The thing that Ivan Reitman did right - making a film after 5 years - was to get a woman to write his next romantic comedy and then pepper it with a cast of talented, lovely ladies. This automatically should have given the film come charm and a point of view not seen in most romantic comedies out of the Hollywood stables. What he did wrong was trust his instincts and make a film that insults women anyway.
Natalie Portman's character, as written and directed, is mean, petty and stupid, and she is willfully ignorant of her own self. In a film where two friends get together to have casual sex and not get tangled in relationships, it is the woman who takes the longest to get herself together, and the womanising man-child is portrayed as a saint who never did any wrong.
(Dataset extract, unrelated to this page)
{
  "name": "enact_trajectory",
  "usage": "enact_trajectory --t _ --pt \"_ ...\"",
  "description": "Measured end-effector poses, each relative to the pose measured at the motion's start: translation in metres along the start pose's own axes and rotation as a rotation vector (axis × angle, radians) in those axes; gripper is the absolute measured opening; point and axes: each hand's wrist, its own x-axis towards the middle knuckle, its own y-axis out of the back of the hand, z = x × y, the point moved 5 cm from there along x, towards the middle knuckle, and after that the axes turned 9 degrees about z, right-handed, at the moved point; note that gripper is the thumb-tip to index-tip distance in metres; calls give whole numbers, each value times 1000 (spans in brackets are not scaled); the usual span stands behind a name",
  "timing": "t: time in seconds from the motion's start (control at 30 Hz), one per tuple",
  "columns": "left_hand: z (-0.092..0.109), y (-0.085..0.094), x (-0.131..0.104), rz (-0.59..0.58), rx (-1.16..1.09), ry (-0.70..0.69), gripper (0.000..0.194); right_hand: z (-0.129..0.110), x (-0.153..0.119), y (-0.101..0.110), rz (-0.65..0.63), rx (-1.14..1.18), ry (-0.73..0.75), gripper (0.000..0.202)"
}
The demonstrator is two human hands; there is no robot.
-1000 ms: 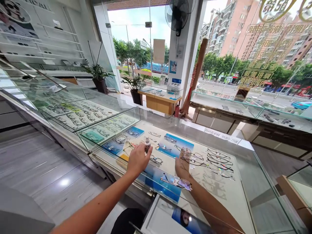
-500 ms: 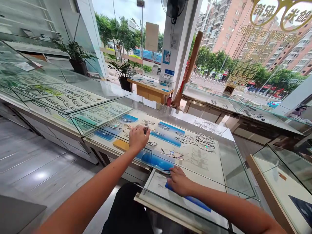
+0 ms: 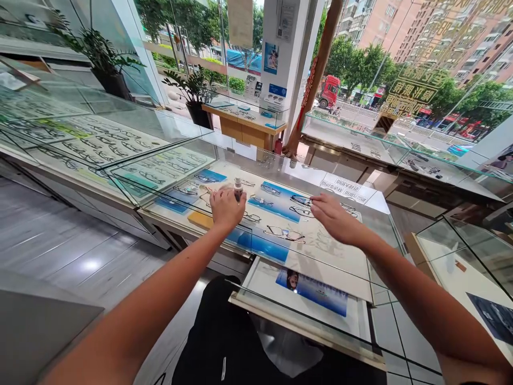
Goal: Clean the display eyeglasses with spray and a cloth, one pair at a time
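Observation:
My left hand is closed around a small spray bottle with a clear cap, above the glass display counter. My right hand reaches over the same counter top, its fingers pinched on a pair of dark-rimmed eyeglasses. Its far side overlaps other frames lying below the glass, so its outline is partly unclear. Nearer to me, a pulled-out drawer holds a blue printed card. A pair of thin-rimmed eyeglasses lies inside the case between my hands.
More rows of glasses fill the case on the left. A yellow box sits near the case's front edge. Potted plants and a small wooden display table stand by the window. Another glass case is at right.
My right hand has left the drawer with the eyeglasses, moving up and away over the counter top. My left hand keeps the spray bottle in about the same place. The view has tilted down.

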Motion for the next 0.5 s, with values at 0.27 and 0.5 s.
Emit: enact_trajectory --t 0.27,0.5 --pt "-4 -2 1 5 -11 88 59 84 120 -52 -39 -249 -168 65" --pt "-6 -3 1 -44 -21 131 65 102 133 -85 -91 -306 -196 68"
Be that as it may, Ashton Kutcher is nowhere near the actor or the star to be the role he is asked to. His turn as the witless friend with even bigger dolts for friends is bland and charisma-free - a death knell for a rom-com.
The biggest problem, though, is that with friendship and sex acknowledged as part of the lives of the protagonists, we are never invested in whether "they will get together". For all intents and purposes, they are together. There isn't a visible obstacle to their romance, except probably for poor definition. "It's Complicated", as they'd say on various social networks.
Which isn't enough to peg a film on, really. They're together, and they're having sex. Anyone can see they are happy together. This makes us completely detached from their lives as they continue on. Portman's character is set up to not realise what she wants until she's lost it - but until she does, we have no way of seeing why this is a bad thing.
Possible salvation comes in the form of some great comedic acting by the supporting cast, especially Lake Bell, Abby Elliott, Greta Gerwig and Kevin Kline. They are mostly wasted by Reitman, but when they get their chance to spew some funny, they deliver the goods like nothing else. Kline especially, as the hippy father, is an utter treat to watch as he breaks out one loopy zinger after another.
Elizabeth Meriwether's script is also very topical. Modern relationships and their reliance on technology are very nicely captured, and also give some lovely moments to the supporting cast. It's quite smart for a standard rom-com, and goes a way to negate the ennui of the film.
Overall, No Strings Attached is a boring little film with no obstacle to the romance and hence to import, but some nice acting and a script that gets modern young relationships can keep you from totally hating it.